Dalam wawancara terpisah dengan Sueddeutsche Zeitung yang dihormati, Samaras mengatakan pemerintahnya akan memenuhi pemotongan anggaran yang dijanjikan sebesar €11,5 miliar selama dua tahun – sebuah prasyarat bagi Yunani untuk menerima bantuan tahap berikutnya sebesar €31 miliar. Jika pembayaran tidak dilakukan, “Yunani akan gagal,” katanya.

Setelah bertemu dengan Merkel pada hari Jumat, Samaras akan melakukan perjalanan ke Paris untuk melakukan pembicaraan dengan Presiden Prancis Francois Hollande. Kedua pertemuan tersebut dipandang sebagai titik jalan diplomatik utama sebelum penilaian terhadap upaya Yunani dilakukan oleh pengawas dari troika Dana Moneter Internasional, Uni Eropa, dan Bank Sentral Eropa.

Samaras mengatakan ia berharap negara-negara Eropa akan memberi Yunani lebih banyak ruang keuangan dan memungkinkan negara itu memenuhi defisit tiga persen pada tahun 2016 – bukan tahun 2014 seperti yang disyaratkan oleh troika. Dia tidak mengatakan apakah dia akan menyampaikan proposal ini kepada Merkel selama pertemuan mereka, namun menambahkan bahwa “Yunani mengalami pendarahan, Yunani benar-benar mengalami pendarahan.”

Samaras, yang pertama kali terpilih sebagai anggota parlemen pada tahun 1977, mengakui bahwa negaranya perlu memperbaiki kesalahan masa lalu – sesuatu yang tidak segan-segan ditunjukkan oleh para politisi Jerman.

“Ya, banyak yang tidak beres. Memang benar banyak warga Yunani yang tidak membayar pajak. Kita harus memastikan pajak itu berhenti,” katanya kepada Sueddeutsche Zeitung dalam wawancara yang dipublikasikan Kamis, yang sebelumnya diberikan kepada The Associated Press. .
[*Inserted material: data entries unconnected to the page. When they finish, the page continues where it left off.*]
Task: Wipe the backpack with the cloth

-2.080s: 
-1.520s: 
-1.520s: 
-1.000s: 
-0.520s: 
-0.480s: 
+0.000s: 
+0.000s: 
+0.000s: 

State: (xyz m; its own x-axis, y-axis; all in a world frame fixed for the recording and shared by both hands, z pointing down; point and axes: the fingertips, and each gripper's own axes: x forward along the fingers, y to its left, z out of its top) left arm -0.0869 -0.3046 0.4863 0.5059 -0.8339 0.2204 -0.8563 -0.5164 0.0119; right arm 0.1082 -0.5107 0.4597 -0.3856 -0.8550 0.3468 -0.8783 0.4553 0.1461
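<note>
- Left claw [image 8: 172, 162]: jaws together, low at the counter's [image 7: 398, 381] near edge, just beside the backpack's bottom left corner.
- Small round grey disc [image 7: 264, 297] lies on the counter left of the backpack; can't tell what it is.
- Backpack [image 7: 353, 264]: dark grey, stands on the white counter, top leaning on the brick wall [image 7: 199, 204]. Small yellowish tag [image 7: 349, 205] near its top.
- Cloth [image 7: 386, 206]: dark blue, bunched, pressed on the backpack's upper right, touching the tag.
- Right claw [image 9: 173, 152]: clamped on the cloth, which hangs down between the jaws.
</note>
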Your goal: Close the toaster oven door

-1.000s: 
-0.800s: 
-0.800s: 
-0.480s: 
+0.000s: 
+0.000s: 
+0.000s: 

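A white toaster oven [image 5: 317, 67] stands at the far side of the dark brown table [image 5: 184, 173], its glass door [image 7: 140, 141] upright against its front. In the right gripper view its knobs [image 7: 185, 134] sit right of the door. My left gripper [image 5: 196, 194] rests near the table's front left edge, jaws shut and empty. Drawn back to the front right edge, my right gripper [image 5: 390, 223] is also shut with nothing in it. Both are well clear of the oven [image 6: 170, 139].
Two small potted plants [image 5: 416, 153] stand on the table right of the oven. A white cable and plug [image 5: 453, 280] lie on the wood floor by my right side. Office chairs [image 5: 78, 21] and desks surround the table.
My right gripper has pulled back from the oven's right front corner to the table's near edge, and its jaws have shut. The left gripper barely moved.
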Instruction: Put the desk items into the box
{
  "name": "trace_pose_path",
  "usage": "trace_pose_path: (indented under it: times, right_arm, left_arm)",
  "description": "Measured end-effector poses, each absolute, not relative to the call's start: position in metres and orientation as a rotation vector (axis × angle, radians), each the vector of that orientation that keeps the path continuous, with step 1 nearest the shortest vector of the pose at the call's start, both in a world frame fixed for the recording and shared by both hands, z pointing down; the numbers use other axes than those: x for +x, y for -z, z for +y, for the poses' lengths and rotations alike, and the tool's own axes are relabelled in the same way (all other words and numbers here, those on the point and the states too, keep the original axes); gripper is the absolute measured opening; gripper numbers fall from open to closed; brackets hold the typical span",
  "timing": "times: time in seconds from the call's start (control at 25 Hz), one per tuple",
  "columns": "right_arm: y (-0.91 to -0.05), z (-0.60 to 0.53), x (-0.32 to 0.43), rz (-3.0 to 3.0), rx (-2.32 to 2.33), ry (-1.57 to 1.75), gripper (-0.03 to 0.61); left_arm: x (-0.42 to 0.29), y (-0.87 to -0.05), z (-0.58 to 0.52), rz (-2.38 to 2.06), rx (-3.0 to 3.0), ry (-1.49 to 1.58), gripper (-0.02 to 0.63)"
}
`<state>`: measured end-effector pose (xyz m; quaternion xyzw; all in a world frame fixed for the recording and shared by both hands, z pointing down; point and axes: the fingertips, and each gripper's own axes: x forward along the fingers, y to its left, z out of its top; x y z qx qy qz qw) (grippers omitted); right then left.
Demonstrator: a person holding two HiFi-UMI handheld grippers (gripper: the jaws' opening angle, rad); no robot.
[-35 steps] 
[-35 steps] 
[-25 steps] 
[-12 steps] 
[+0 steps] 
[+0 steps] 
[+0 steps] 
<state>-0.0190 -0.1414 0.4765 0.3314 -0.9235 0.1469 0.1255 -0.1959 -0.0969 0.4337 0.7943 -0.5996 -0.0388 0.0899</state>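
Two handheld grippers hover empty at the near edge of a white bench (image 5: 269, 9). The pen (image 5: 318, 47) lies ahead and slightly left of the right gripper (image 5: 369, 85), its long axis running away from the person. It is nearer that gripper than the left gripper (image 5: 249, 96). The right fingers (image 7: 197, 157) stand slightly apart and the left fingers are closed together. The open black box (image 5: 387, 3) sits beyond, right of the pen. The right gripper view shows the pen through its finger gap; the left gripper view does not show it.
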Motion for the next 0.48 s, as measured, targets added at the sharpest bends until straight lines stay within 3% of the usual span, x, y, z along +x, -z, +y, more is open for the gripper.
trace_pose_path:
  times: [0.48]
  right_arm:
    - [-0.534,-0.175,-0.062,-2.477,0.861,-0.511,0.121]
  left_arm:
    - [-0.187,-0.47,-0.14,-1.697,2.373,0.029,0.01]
Ketika ditanya bagaimana dia bisa menenangkan ketakutan banyak warga Jerman bahwa mereka bisa kehilangan uang yang mereka pinjamkan ke Yunani, Samaras berkata: “Jerman akan mendapatkan uang mereka kembali, saya pribadi menjaminnya. Dan semua orang juga akan mendapatkan uang mereka kembali. Kami akan mendapatkan uang mereka kembali. memenuhi kewajiban kami.”